EXERCISE DIRECTIONS: Reproduce the listing word for word. Skip any image.

PROVIDED DATA:
-=-=-

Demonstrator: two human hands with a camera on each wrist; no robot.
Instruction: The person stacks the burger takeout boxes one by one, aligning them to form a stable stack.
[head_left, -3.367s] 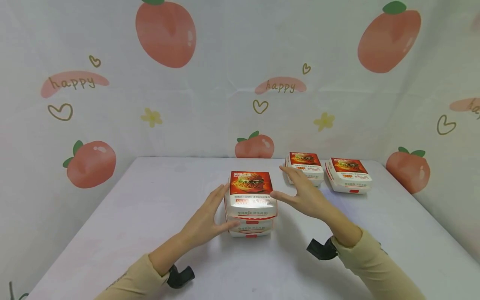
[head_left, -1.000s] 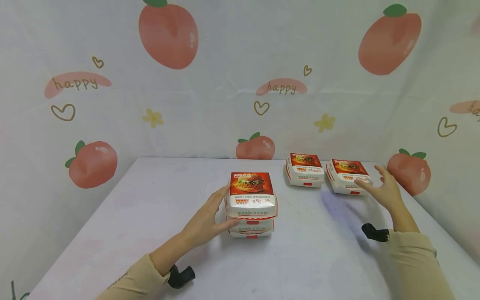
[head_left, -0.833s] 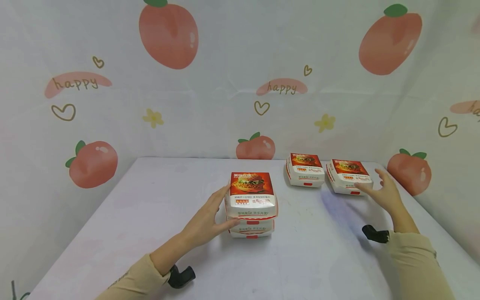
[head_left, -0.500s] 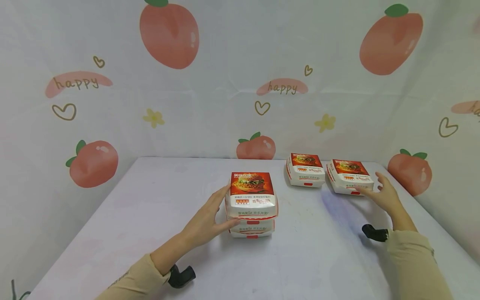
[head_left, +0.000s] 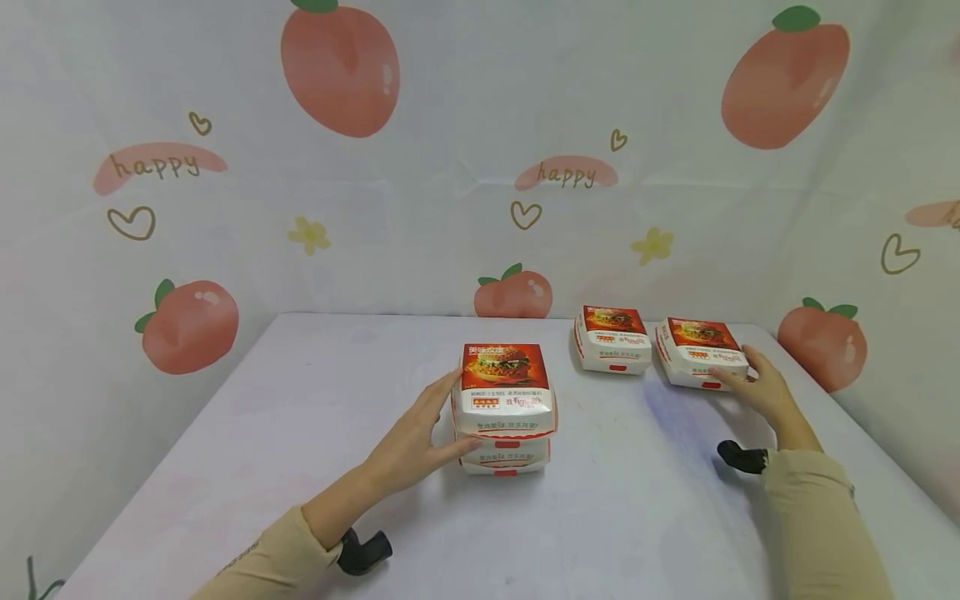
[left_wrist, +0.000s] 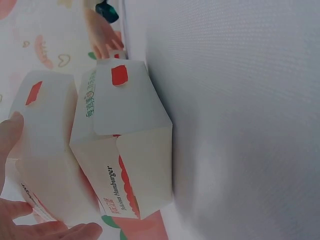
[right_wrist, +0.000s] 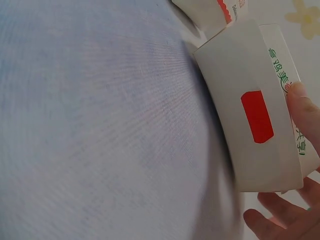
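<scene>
In the head view, two hamburger boxes are stacked in the middle of the table. My left hand (head_left: 405,446) rests against the upper box (head_left: 506,412), thumb on its front, fairly straight fingers along its left side. The lower box (left_wrist: 122,100) sits on the table. At the back right, my right hand (head_left: 765,396) touches the rightmost hamburger box (head_left: 701,346). Its thumb lies on the front face, and its fingers lie about the right side. In the right wrist view, some fingertips (right_wrist: 252,217) show apart from this box, which stands on the table.
Another hamburger box (head_left: 613,340) stands at the back, just left of the one by my right hand. A white cloth (head_left: 315,375) covers the table. Behind it hangs a white backdrop (head_left: 435,125) printed with peaches. Black straps sit at both wrists.
My right hand has left the stack, gone to the rightmost box and drawn in closer against it. The left hand has stayed at the stack. No box has visibly moved.
</scene>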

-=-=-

PROBLEM SOLUTION:
Demonstrator: two human hands with a camera on each wrist; no robot.
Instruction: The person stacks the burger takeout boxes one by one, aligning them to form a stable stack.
[head_left, -3.367s] 
[head_left, -1.000s] 
[head_left, -0.833s] 
[head_left, -0.500s] 
[head_left, +0.000s] 
[left_wrist, +0.000s] 
[right_wrist, +0.000s] 
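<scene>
In the head view, two hamburger boxes are stacked in the middle of the table. My left hand (head_left: 405,446) rests against the upper box (head_left: 506,412), thumb on its front, fairly straight fingers along its left side. The lower box (left_wrist: 122,100) sits on the table. At the back right, my right hand (head_left: 765,396) touches the rightmost hamburger box (head_left: 701,346). Its thumb lies on the front face, and its fingers lie about the right side. In the right wrist view, some fingertips (right_wrist: 252,217) show apart from this box, which stands on the table.
Another hamburger box (head_left: 613,340) stands at the back, just left of the one by my right hand. A white cloth (head_left: 315,375) covers the table. Behind it hangs a white backdrop (head_left: 435,125) printed with peaches. Black straps sit at both wrists.
My right hand has left the stack, gone to the rightmost box and drawn in closer against it. The left hand has stayed at the stack. No box has visibly moved.
</scene>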

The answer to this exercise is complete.